06 de agosto de 2009

Por volta dos 50 anos, as mulheres devem ter muito cuidado com o excesso de peso. Elas também devem suprir a falta de cálcio causada pela redução do hormônio estrógeno. Assim, a dieta deve conter alimentos ricos em cálcio (como os derivados do leite) e pobres em sódio (ou seja, pouquíssimos salgados). Essas mulheres devem tirar o saleiro da mesa, e abusar do leite e dos iogurtes desnatados. Outra boa dica é procurar alimentos derivados da soja e de grãos como a lentilha e o feijão, que têm eficácia comprovada no combate aos sintomas da menopausa. Como a perda de ferro diminui com o fim da menstruação, as mulheres com mais de 50 anos também podem diminuir o consumo de carnes vermelhas, assim como das gorduras de origem animal e dos embutidos. E, como sempre, é preciso consumir muitas frutas e verduras.

Muito se fala da ingestão adequada de alimentos no que se refere aos problemas estéticos da questão: ganho ou perda de peso. Embora a aparência física seja importante, tanto para o relacionamento social quanto para a auto-estima, nem sempre os benefícios da alimentação bem balanceada para a saúde são devidamente valorizados. Todos nós já ouvimos falar nos problemas de osteoporose e de doenças cardiovasculares que ocorrem após a menopausa, mas pouca gente sabe da gravidade desses problemas no Brasil. Hoje em dia, em nosso país, as doenças cardiovasculares, que incluem infarto do coração e derrame cerebral atingem freqüentemente as mulheres.


Sabe-se que milhares de fraturas do quadril e das vértebras ocorrem anualmente devido à osteoporose e que a freqüência é muito superior nas mulheres após a menopausa. O esqueleto humano é composto por estruturas rígidas chamadas de ossos. Os ossos, como quase todo o resto do corpo humano, são estruturas vivas que respiram, crescem, se modificam e se adaptam às situações do cotidiano.
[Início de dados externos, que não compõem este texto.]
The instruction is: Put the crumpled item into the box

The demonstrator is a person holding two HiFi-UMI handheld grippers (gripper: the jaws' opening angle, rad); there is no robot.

Após a menopausa, a queda rápida dos níveis hormonais faz com que o esqueleto vá se enfraquecendo, e com isso os ossos vão perdendo a sua resistência. Como conseqüências podem ocorrer fraturas, tanto as muito sérias como a fratura do quadril, como outras fraturas menores, como as micro fraturas das vértebras, que não têm repercussões graves em curto prazo, mas que causam dores e progressivo encurvamento da coluna conhecida como a “corcunda da viúva”. Os tratamentos para a menopausa reduzem muito estes problemas, mas é essencial oferecer ao organismo uma alimentação adequada com os nutrientes necessários para os ossos. A principal substância necessária para a firmeza do esqueleto é o cálcio.

O cálcio

Verificou-se em vários estudos médicos que os homens e as mulheres que sofriam fraturas de quadril com facilidade, consumiam pouco cálcio. As mulheres que comem alimentos ricos em cálcio têm índices mais baixos de fraturas ósseas que as que se alimentam de dietas pobres nessa substância. É claro que a necessidade diária de cálcio varia muito entre as pessoas e depende da idade, da existência de doenças, do uso de medicamentos, do consumo de álcool e da taxa de hormônios. Apesar dessas variações, é recomendável que todas as mulheres após a menopausa recebam através da alimentação entre 1.000 e 1.500 miligramas de cálcio por dia (1.000 miligramas correspondem a uma grama). Sendo 1.500 miligramas para aquelas que não estejam recebendo estrógenos (terapia de reposição hormonal). É importante ressaltar que seu corpo não pode absorver o cálcio ou adicionar cálcio aos ossos sem a presença de vitamina D, em quantidade suficiente. Por isso é importante conhecer os alimentos que contêm naturalmente altas concentrações dessa vitamina, que incluem: a gema de ovo, alguns peixes e a manteiga. Esses alimentos devem ser consumidos com moderação por serem gordurosos.

A exposição moderada ao sol auxilia a produção de vitamina D pelo organismo. Um dos alimentos mais ricos em cálcio é o leite e seus derivados. No entanto às vezes estes são alimentos ricos também em calorias e gorduras, que podem aumentar a incidência de doenças cardíacas e vasculares. Por isso é importante uma dieta balanceada rica em cálcio e que não engorde.